Klinikum Nürnberg mit neuem Vorstandsvorsitzenden

Nürnberg. Seit dem 1. September ist Prof. Dr. Achim Jockwig neuer Vorstandsvorsitzender des Klinikums Nürnberg.

Oberbürgermeister Dr. Ulrich Maly und neuer Vorstandsvorsitzender Prof. Dr. Achim Jockwig © Berny Meyer Klinikum Nürnberg


Der 52-Jährige wird damit eines der größten kommunalen Krankenhäuser in Deutschland leiten. Er tritt die Nachfolge von Dr. Alfred Estelmann an, der sich nach zehn Jahren an der Spitze in den Ruhestand verabschiedet.

 

An Jockwigs Seite stehen wie bisher die nun mit gleichem Stimmrecht ausgestatteten Vorstände Prof. Dr. Dr. Günter Niklewski (Medizin und Entwicklung), Dr. Andreas Becke (Infrastruktur und Finanzen) und Peter Schuh (Personal und Patientenversorgung).

 

Medizinische und wirtschaftliche Erfahrung

Auf eine gute Zusammenarbeit freut sich auch Oberbürgermeister Dr. Ulrich Maly und heißt den gebürtigen Darmstädter herzlich in Franken willkommen. Mit seiner Fähigkeit zur klaren Analyse und langfristig angelegten Strategie passt er genau in das Anforderungsprofil des Verwaltungsrats, der ihn einstimmig ernannt hat.

 

Jockwig ist wie sein Vorgänger Estelmann Mediziner und Ökonom. Angefangen mit dem Zivildienst in der Krankenpflege über das Medizinstudium und die Facharztausbildung sowie die anschließende Managementtätigkeit verfügt er über 30 Jahre Erfahrung im Gesundheitswesen. Er kennt sowohl die medizinisch-pflegerischen Abläufe, als auch die ökonomischen Komponenten aus eigener Erfahrung.

 

Oberster Auftrag des Klinikums ist und bleibt für ihn, „eine umfassende und qualitativ hochwertige Gesundheitsversorgung für die der Bürgerinnen und Bürger zu gewährleisten“.

 

Von besonderer Bedeutung ist für Jockwig dabei der Mensch. Neben einer ordentlichen Bezahlung der Mitarbeiter sieht der neue Vorstandsvorsitzende Teamgeist und die Wertschätzung der geleisteten Arbeit als besonders wichtig an.

 

Weichen richtig gestellt

Wie viele andere Krankenhäuser der Maximalversorger in Deutschland steht das Klinikum Nürnberg in den kommenden Jahren vor großen Herausforderungen.

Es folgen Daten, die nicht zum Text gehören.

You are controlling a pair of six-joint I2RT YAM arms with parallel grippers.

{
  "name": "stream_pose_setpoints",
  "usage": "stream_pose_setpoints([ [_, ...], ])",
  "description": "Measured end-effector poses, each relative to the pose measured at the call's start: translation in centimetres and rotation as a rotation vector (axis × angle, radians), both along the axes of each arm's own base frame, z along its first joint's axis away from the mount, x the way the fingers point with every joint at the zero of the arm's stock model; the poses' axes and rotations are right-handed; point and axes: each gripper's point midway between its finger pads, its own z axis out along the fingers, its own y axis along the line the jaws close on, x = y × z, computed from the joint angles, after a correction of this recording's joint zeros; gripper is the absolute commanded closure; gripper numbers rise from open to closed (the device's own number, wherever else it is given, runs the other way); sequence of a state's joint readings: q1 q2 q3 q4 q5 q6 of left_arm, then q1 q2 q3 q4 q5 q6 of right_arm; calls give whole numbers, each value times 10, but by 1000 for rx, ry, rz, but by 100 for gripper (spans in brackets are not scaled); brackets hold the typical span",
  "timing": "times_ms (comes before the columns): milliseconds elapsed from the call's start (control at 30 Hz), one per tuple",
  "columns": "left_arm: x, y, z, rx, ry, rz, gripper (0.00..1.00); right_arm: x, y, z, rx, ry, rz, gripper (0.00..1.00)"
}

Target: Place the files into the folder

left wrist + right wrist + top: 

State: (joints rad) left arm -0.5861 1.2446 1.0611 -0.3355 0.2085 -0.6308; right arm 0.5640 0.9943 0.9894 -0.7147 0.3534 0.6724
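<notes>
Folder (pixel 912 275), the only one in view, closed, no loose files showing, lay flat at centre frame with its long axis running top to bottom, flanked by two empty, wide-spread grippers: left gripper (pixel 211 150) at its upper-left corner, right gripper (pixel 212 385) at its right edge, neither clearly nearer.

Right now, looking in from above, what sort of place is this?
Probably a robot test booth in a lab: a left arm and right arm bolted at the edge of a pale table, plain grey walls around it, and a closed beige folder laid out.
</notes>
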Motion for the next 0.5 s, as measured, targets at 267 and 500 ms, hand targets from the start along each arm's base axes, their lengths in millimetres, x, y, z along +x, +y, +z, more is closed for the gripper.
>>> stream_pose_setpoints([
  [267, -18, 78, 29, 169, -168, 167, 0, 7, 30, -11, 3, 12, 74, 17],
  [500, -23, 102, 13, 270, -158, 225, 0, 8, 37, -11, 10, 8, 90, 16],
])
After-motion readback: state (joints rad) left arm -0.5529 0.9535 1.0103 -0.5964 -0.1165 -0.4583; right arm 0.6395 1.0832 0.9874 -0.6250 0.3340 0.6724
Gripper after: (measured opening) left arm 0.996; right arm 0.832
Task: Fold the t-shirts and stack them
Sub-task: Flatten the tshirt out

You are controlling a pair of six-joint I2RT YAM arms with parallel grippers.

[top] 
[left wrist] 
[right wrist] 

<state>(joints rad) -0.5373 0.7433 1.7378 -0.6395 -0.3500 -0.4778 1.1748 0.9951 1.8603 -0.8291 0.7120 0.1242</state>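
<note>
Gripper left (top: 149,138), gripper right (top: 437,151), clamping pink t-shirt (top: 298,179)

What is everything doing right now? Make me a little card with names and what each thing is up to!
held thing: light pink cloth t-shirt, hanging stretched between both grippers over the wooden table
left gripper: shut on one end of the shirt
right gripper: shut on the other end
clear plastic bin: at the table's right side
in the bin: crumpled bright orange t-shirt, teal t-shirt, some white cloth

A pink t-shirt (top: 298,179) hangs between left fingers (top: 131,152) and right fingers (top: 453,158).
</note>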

Zu allererst brauche man eine vernünftige Finanzierung, die die hervorragenden Leistungen unserer Mitarbeiter entsprechend würdigt und uns Raum für Investitionen lässt, fordert der neue Vorstandsvorsitzende. Der demografische Wandel wird ebenfalls eine große Bedeutung einnehmen. Einerseits wird es immer mehr ältere Menschen mit mehreren Krankheiten geben, andererseits wird sich der Wettbewerb um junge Menschen und Fachkräfte verstärken. Jockwig sieht das Klinikum für die Bewältigung der Aufgaben gut gewappnet.

 

Jockwig wurde 1964 in Darmstadt geboren, ist verheiratet und hat zwei Kinder. Ab 2009 leitete er die Geschicke der Cognos AG – Hochschule Fresenius und Carl Remigius Medical School im hessischen Idstein, zuletzt war er Vizepräsident der Hochschule und Geschäftsführender Direktor der Carl Remigius Medical School. Vor dieser Tätigkeit war Jockwig als Geschäftsführer im AMEOS Klinikum Halberstadt und im AMEOS Klinikum Anklam-Ueckermünde, als Betriebsleiter im Klinikum Hanau und als Arzt im Management des Klinikums Darmstadt aktiv.